Vassar’s Flood Hazard— Since 1900, Vassar has flooded at least 28 times.  Flood stage is set on the staff gauge on the Cass River at 14.0 feet.  The past floods have ranged in height from several just over 14 feet to 4 or 5 above 20 feet.  The worst being in March 1904 at 24.9 feet and the Big One most of us remember, September 1986 at 25.0 feet.  That was 11 feet over flood stage and flooded vast areas of residents and the business district to depths above most 1st floor windows.  Flood conditions for the both the river and the drain usually presents itself with some warning.  The Moore Drain serves land to the northwest of Vassar, providing drainage for several hundred acres of land.  The flooding from the drain can be associated with smaller storms that might be expected to occur once every few years.  The major flooding is from the Cass River and it produces the major flood stages discussed above.  The river drains 710 square miles of land to the north of Vassar.  By careful watch of conditions in upstream communities, we can estimate the extent of expecting flooding in Vassar and its estimated time of arrival, usually a day or two in advance.  Work on the drain and river plus other flood mitigation measures are proposed to occur in the near future.  These projects will lessen the impact of flooding on the City.

The National Flood Insurance Program—The Federal Emergency Management Agency (FEMA) administers the National Flood Insurance Program (NFIP).  Through this program, most of the Nation’s developed floodplain areas have been mapped.  The City of Vassar’s floodplains were first mapped in June of 1989.  The maps have been updated quite recently in 2013.  Copies of the Flood Insurance Rate Map (map showing the floodplain within the city limits) are located in City Hall.  If you would like to see where your property is located in relation to the floodplain, stop by City Hall and staff will assist you in determining its location. 

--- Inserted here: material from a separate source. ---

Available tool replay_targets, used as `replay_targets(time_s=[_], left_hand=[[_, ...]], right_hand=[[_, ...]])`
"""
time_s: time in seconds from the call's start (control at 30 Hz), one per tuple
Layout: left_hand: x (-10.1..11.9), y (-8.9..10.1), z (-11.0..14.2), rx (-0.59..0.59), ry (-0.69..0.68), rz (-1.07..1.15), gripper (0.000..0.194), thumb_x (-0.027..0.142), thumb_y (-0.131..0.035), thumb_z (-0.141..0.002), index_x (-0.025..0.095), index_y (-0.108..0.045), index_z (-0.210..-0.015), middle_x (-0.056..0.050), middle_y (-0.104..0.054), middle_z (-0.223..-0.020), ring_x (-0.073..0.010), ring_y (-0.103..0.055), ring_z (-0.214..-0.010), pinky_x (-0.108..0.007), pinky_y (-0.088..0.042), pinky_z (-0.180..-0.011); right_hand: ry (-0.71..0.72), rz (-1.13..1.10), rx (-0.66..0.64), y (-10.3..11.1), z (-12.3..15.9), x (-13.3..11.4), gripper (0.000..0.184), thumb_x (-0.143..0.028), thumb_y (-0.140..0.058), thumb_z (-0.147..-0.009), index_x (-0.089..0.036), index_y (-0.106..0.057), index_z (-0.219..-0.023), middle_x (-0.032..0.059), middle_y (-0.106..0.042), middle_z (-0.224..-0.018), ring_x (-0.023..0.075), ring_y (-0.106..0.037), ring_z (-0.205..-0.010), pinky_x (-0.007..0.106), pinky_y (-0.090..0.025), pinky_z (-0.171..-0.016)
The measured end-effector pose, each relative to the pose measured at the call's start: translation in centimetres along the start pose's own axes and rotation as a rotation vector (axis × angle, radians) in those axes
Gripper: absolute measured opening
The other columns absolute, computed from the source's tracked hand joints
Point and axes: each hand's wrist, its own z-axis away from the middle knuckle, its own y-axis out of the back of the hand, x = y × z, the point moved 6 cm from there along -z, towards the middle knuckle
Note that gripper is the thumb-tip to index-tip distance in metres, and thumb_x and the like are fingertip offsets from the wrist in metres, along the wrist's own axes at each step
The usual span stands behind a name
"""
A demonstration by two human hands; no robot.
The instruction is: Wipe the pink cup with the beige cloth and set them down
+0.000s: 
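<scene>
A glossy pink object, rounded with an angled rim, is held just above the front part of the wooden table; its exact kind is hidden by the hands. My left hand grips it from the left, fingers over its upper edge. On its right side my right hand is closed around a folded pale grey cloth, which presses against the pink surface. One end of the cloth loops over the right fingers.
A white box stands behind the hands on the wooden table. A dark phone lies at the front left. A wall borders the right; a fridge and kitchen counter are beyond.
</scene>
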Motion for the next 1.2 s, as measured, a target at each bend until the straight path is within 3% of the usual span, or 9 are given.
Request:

Anyone owning property within the City of Vassar may purchase Flood Insurance on their structures and contents, regardless of whether or not it is located within the 100-year floodplain.  Anyone shown to be within the 100-year floodplain MUST carry Flood Insurance on their property if there is a mortgage from a lending institution that is backed by the Federal government, such as FSLIC, FDIC, FHA or Fannie Mae, to name a few.  Since your property is located within the 100-year floodplain (or very near to it) you should be carrying Flood Insurance.  If you have a mortgage as described above, you must have flood insurance.  Keep in mind that your standard home or business owners’ insurance policy does not cover damages due to flooding.  However, by getting a flood insurance policy, it will help pay for repairs after a flood and, in some cases, it will help pay the cost of elevating a substantially damaged home. This coverage is available only through the National Flood Insurance Program and is sold through your regular insurance agent under a contract with FEMA.  Contact your local insurance agent to obtain coverage on your property.  If you are a renter, you should carry Flood Insurance on your contents.  The landlord should be carrying Flood Insurance on the building itself.  It is very important to remember that once you purchase Flood Insurance, there is a 30-day wait until it takes effect.  That is to prevent waiting until a flood is imminent and then rushing down to the insurance agent and buy a policy to protect against a flood that is likely to occur the next day.  Don’t put it off if you intent to protect your property with Flood Insurance.  Floods have occurred in Vassar in 6 of the 12 months, including all four seasons.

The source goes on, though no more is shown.